_What to work on:_ Please give, word for word, the line containing "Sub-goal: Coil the" and every line that comes after it in the data below.

_Recorded information:_
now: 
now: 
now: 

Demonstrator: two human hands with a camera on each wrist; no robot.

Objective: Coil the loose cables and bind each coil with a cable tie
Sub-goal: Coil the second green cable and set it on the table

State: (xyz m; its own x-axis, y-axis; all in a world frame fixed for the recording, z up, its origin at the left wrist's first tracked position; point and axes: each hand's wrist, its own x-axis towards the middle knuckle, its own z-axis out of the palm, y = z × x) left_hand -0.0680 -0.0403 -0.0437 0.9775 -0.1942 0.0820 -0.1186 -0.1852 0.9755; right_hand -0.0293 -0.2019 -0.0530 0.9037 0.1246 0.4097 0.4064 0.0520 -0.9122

_Exercise answer:_
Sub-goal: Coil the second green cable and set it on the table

State: (xyz m; its own x-axis, y-axis; all in a world frame fixed for the recording, z up, its origin at the left wrist's first tracked position; point and axes: each hand's wrist, its own x-axis towards the middle knuckle, its own z-axis out of the palm, y = z × x) left_hand -0.0680 -0.0403 -0.0437 0.9775 -0.1942 0.0820 -0.1186 -0.1852 0.9755; right_hand -0.0293 -0.2019 -0.0530 0.9037 0.1246 0.4097 0.4064 0.0520 -0.9122

This response is now finished.